Bref, les Chinois détiennent seulement 2 % des 2000 milliards de dollars d’actifs, soit environ 40 milliards, on est donc loin de l’envahissement chinois. Néanmoins, constate Statistique Canada, la Chine constitue le pays qui connaît la plus forte croissance.

En 2007, la Chine ne détenait pratiquement rien au Canada (0,05 % des actifs détenus par des étrangers) et cette part a progressivement grimpé jusqu’à 2 % en 2016. Les Asiatiques, pris globalement, ont aussi haussé leur part (de 7,6 % à 12,3 % du total), tandis que les Américains et les Européens sont en baisse.

Que détiennent-ils au juste ? L’étude de Statistique Canada ne le précise pas pour la Chine en particulier, mais elle le fait, en revanche, pour l’ensemble des intérêts asiatiques au Canada. Sans surprise, c’est le secteur des ressources et des mines qui occupe la position de tête (36 %), suivi du secteur financier (28 %).
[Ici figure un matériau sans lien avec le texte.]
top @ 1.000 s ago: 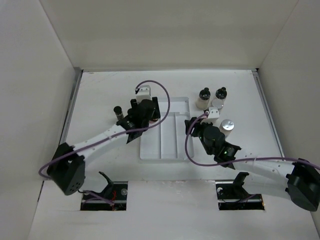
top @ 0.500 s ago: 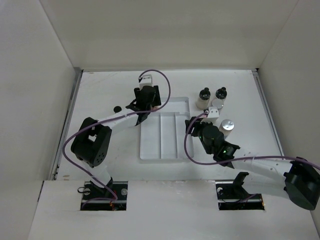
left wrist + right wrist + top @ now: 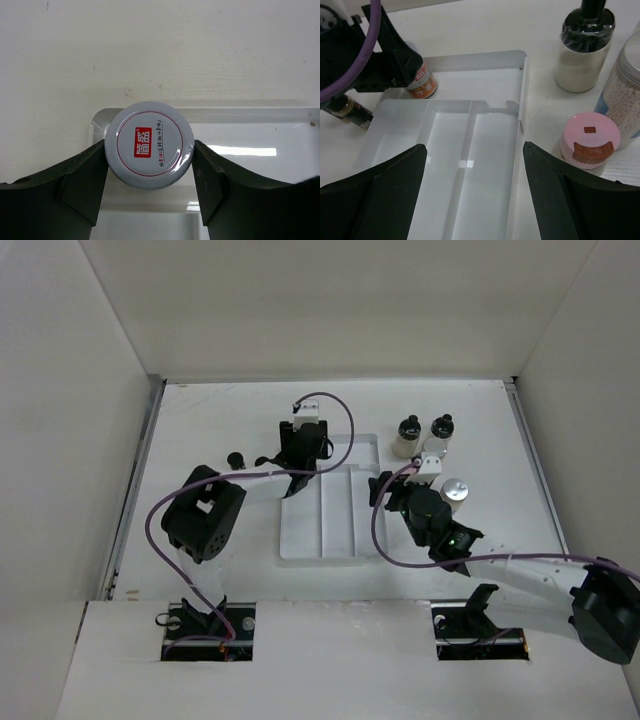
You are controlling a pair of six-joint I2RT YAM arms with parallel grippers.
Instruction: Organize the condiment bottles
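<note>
My left gripper point(image 3: 300, 454) is shut on a silver-lidded jar point(image 3: 149, 144) with a red label on its lid. It holds the jar at the far-left corner of the clear divided tray point(image 3: 318, 540). The right wrist view shows that jar point(image 3: 422, 81) in the tray's far compartment. My right gripper point(image 3: 475, 195) is open and empty over the tray's right lane. A small dark black-lidded bottle point(image 3: 236, 456) stands left of the tray. Two clear bottles with black knob caps point(image 3: 407, 435) point(image 3: 440, 433) stand to the right. A pink-capped jar point(image 3: 590, 140) and a silver-lidded jar point(image 3: 455, 490) stand beside my right gripper.
White walls close off the table at the back and both sides. The tray point(image 3: 470, 165) has long lanes running front to back and a cross compartment at its far end. The purple cables loop over both arms.
My left gripper has carried the silver-lidded jar away from me and to the right, to the tray's far-left corner. The left arm's elbow has swung right. The right arm has barely moved.
</note>
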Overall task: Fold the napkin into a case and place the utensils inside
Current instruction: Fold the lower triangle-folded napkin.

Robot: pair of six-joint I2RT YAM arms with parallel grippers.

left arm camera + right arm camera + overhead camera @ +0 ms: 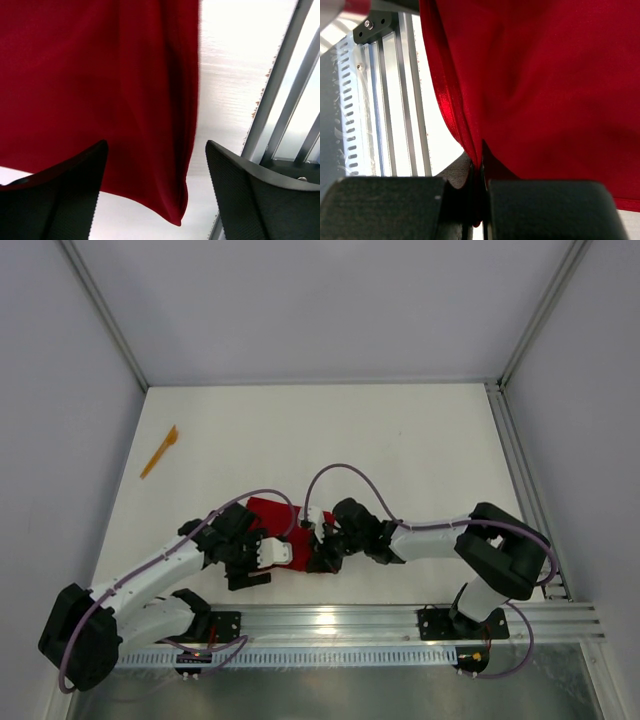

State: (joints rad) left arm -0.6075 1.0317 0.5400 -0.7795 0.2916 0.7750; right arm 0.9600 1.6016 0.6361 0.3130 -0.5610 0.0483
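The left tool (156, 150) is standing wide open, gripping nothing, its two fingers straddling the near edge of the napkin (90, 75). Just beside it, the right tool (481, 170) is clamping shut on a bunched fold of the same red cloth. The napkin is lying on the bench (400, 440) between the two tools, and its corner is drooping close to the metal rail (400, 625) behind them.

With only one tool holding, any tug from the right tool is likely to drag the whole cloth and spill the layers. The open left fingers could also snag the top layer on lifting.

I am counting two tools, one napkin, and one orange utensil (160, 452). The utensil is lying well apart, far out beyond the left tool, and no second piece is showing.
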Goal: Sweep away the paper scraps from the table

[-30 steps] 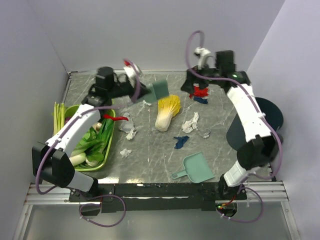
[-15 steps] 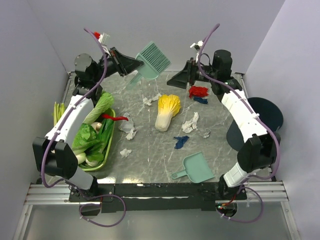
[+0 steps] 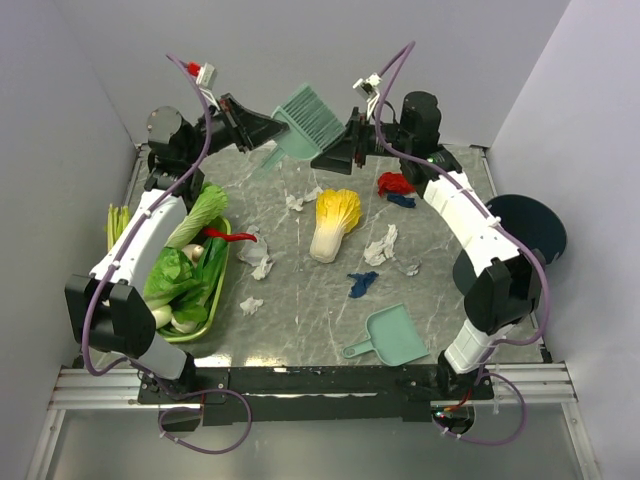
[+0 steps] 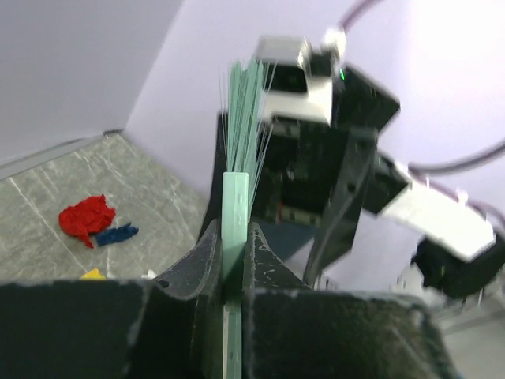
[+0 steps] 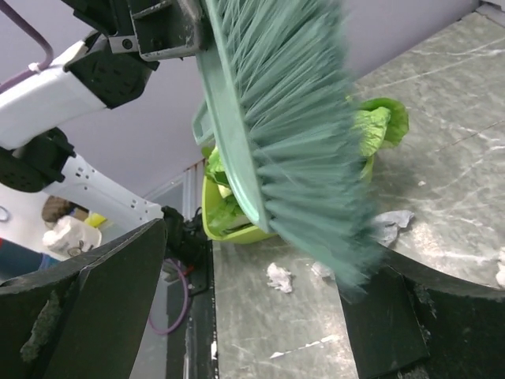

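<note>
Seen from above, a brush (image 3: 308, 115) is gripped aloft by the left gripper (image 3: 268, 128) beside the right gripper (image 3: 325, 158), paper scraps (image 3: 381, 244) strewn over the table (image 3: 300, 300); from the left wrist, its handle is seen clamped; from the right wrist, bristles are framed by wide-open fingers (image 5: 102, 292).

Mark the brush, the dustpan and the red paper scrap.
brush (image 3: 312, 115), top view, on the green bristle head.
dustpan (image 3: 398, 338), top view, on the middle of its scoop.
red paper scrap (image 3: 395, 183), top view, on the wad's centre.
</note>
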`<state>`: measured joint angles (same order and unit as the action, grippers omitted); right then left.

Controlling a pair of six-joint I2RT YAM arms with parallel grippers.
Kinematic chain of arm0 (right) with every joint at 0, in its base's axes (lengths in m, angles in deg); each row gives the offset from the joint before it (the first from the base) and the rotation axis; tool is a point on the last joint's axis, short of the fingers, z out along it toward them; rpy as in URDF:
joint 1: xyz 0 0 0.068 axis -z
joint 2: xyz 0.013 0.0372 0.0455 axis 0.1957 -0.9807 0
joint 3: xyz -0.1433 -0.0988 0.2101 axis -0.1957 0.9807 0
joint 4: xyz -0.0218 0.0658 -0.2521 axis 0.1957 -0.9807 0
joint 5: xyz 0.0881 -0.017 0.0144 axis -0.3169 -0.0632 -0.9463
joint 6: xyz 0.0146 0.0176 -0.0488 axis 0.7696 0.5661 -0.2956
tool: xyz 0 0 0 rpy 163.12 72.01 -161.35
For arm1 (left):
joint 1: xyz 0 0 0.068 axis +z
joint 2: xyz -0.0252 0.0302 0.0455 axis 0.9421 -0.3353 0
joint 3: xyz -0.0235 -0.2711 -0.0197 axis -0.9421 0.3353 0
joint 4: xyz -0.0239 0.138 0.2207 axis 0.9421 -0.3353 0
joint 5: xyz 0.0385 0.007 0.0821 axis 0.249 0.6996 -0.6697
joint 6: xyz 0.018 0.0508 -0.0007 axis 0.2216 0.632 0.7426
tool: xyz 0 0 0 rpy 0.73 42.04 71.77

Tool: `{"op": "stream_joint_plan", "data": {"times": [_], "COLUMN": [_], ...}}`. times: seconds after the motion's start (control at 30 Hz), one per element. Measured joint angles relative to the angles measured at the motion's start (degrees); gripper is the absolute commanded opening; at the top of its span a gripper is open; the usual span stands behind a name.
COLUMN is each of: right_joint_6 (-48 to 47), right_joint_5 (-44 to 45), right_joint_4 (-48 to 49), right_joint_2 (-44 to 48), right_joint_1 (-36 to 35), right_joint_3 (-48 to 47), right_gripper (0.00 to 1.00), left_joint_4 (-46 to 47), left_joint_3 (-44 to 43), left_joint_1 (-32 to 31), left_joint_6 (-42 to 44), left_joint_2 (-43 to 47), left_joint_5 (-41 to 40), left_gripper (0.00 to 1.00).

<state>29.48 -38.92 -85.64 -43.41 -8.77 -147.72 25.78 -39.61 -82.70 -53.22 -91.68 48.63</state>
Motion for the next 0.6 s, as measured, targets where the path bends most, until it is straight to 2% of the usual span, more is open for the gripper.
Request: {"op": "stream_joint_plan", "data": {"times": [0.13, 0.23, 0.4, 0.6], "right_joint_6": [-5.35, -12.63, -22.95, -28.5], "right_joint_5": [0.37, 0.83, 1.25, 0.2], "right_joint_4": [-4.39, -9.46, -16.87, -20.74], "right_joint_2": [-0.02, 0.13, 1.44, 3.17], "right_joint_1": [0.72, 1.64, 2.12, 2.01], "right_joint_3": [-2.8, -5.53, -5.62, -2.45], "right_gripper": [0.92, 0.93, 0.93, 0.9], "left_joint_4": [-1.46, -6.47, -18.82, -35.95], "left_joint_3": [0.0, -0.28, -0.68, -4.33], "left_joint_1": [-0.09, -0.2, -0.72, -3.32], "left_joint_6": [5.03, 10.56, 23.26, 39.21], "left_joint_2": [0.0, 0.0, 0.37, 0.44], "left_joint_5": [5.99, 10.05, 14.84, 16.17], "left_gripper": [0.01, 0.01, 0.01, 0.01]}}
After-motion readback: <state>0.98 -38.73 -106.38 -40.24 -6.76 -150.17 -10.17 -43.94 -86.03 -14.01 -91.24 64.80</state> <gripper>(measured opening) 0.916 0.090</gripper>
Cela dit, les tensions entre le Canada et la Chine risquent probablement de frapper davantage le commerce avec la Chine. On le constate avec le porc et le canola, notamment.

Depuis 10 ans, faut-il savoir, nos entreprises font de plus en plus affaire avec la Chine. Nos exportations vers la Chine ont presque triplé sur cette période, atteignant 29 milliards en 2018. Ces exportations représentent 5 % du total de nos exportations, deux fois plus qu'en 2008.

Les importations de produits chinois au Canada, cela dit, demeurent nettement plus importantes (46,4 milliards en 2018), ce qui entraîne un déficit commercial pour le Canada de quelque 17,3 milliards en 2018, selon des données de Statistique Canada utilisées pour le calcul de la balance des paiements.

La nature des produits est révélatrice et, disons, quelque peu inquiétante. Le Canada exporte surtout des ressources vers la Chine, tandis qu’il importe essentiellement des produits électroniques.

Plus précisément, les principales industries canadiennes qui exportent vers l’empire du Milieu sont dans les secteurs des pâtes et papiers, de la culture des plantes oléagineuses, de la culture du soja ou encore des scieries, notamment. L’industrie de la construction de voitures vient au 6e rang et d’autres suivent, comme le minerai de fer, l’or, le charbon.

À l’inverse, les Chinois nous vendent du matériel informatique, téléphonique et de télédiffusion, notamment. Au 4e rang vient l’industrie de la fabrication de poupées et de jouets, et au 5e, celle des vêtements pour femmes.

Dit autrement, on leur vend nos ressources et on achète leurs produits transformés grâce à ces ressources (et grâce à leurs faibles coûts de main-d’œuvre). Heureusement que le Canada continue de faire de la conception de produits et du génie…

En somme, bien que nos échanges avec la Chine ne soient pas énormes, ils sont en bonne croissance et il est à souhaiter que le différend se règle favorablement.